[Data provided — start]

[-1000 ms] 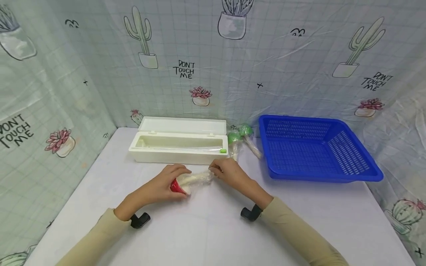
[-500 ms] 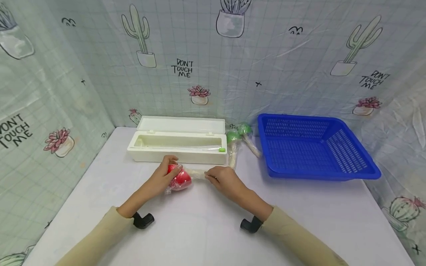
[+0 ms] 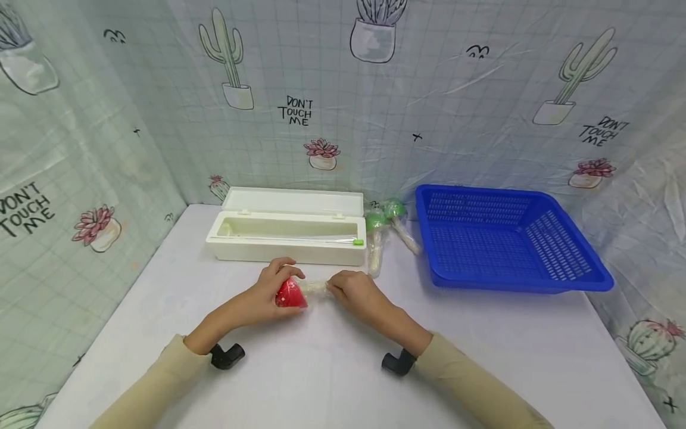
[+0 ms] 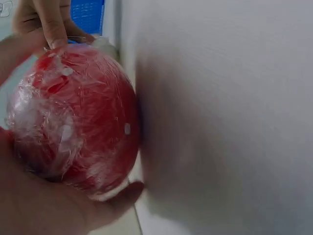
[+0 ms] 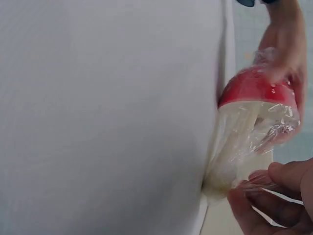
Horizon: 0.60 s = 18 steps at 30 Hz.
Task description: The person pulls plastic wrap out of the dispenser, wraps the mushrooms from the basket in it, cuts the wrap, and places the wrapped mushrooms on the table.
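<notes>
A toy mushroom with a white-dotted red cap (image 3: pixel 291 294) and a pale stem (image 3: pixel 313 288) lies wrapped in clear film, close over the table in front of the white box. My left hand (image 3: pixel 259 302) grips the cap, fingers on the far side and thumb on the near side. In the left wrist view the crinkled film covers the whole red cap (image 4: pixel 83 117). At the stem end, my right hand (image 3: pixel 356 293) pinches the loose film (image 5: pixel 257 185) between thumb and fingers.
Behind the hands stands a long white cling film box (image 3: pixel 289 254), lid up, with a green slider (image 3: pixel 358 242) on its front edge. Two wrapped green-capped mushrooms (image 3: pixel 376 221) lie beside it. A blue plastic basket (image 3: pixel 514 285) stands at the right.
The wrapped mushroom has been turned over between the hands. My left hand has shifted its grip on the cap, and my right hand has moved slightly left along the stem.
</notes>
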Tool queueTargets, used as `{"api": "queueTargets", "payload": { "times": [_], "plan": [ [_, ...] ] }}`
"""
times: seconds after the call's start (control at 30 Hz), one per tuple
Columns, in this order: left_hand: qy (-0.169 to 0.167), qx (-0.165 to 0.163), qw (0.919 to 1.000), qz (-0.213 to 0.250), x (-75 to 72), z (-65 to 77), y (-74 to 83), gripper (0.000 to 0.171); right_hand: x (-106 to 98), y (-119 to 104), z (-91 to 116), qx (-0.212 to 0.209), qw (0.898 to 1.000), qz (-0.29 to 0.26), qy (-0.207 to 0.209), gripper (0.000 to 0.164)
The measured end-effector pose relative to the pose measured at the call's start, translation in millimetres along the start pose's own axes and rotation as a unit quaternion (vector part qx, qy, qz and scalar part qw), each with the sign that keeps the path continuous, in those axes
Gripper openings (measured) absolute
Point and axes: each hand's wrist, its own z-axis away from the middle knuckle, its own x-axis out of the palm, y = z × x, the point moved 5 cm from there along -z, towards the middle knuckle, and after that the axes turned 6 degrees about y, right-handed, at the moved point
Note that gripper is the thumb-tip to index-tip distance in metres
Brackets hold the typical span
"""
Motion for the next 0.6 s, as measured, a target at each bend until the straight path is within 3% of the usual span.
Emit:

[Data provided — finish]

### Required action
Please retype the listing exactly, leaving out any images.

### Answer to this task
[-1000 ms] 
[-500 ms] 
[+0 ms] 
[+0 ms] 
[+0 ms] 
Horizon: 0.60 s = 18 steps at 30 Hz.
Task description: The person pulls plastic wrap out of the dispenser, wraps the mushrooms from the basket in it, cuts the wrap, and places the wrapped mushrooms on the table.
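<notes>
A toy mushroom with a white-dotted red cap (image 3: pixel 291 294) and a pale stem (image 3: pixel 313 288) lies wrapped in clear film, close over the table in front of the white box. My left hand (image 3: pixel 259 302) grips the cap, fingers on the far side and thumb on the near side. In the left wrist view the crinkled film covers the whole red cap (image 4: pixel 83 117). At the stem end, my right hand (image 3: pixel 356 293) pinches the loose film (image 5: pixel 257 185) between thumb and fingers.
Behind the hands stands a long white cling film box (image 3: pixel 289 254), lid up, with a green slider (image 3: pixel 358 242) on its front edge. Two wrapped green-capped mushrooms (image 3: pixel 376 221) lie beside it. A blue plastic basket (image 3: pixel 514 285) stands at the right.
The wrapped mushroom has been turned over between the hands. My left hand has shifted its grip on the cap, and my right hand has moved slightly left along the stem.
</notes>
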Tool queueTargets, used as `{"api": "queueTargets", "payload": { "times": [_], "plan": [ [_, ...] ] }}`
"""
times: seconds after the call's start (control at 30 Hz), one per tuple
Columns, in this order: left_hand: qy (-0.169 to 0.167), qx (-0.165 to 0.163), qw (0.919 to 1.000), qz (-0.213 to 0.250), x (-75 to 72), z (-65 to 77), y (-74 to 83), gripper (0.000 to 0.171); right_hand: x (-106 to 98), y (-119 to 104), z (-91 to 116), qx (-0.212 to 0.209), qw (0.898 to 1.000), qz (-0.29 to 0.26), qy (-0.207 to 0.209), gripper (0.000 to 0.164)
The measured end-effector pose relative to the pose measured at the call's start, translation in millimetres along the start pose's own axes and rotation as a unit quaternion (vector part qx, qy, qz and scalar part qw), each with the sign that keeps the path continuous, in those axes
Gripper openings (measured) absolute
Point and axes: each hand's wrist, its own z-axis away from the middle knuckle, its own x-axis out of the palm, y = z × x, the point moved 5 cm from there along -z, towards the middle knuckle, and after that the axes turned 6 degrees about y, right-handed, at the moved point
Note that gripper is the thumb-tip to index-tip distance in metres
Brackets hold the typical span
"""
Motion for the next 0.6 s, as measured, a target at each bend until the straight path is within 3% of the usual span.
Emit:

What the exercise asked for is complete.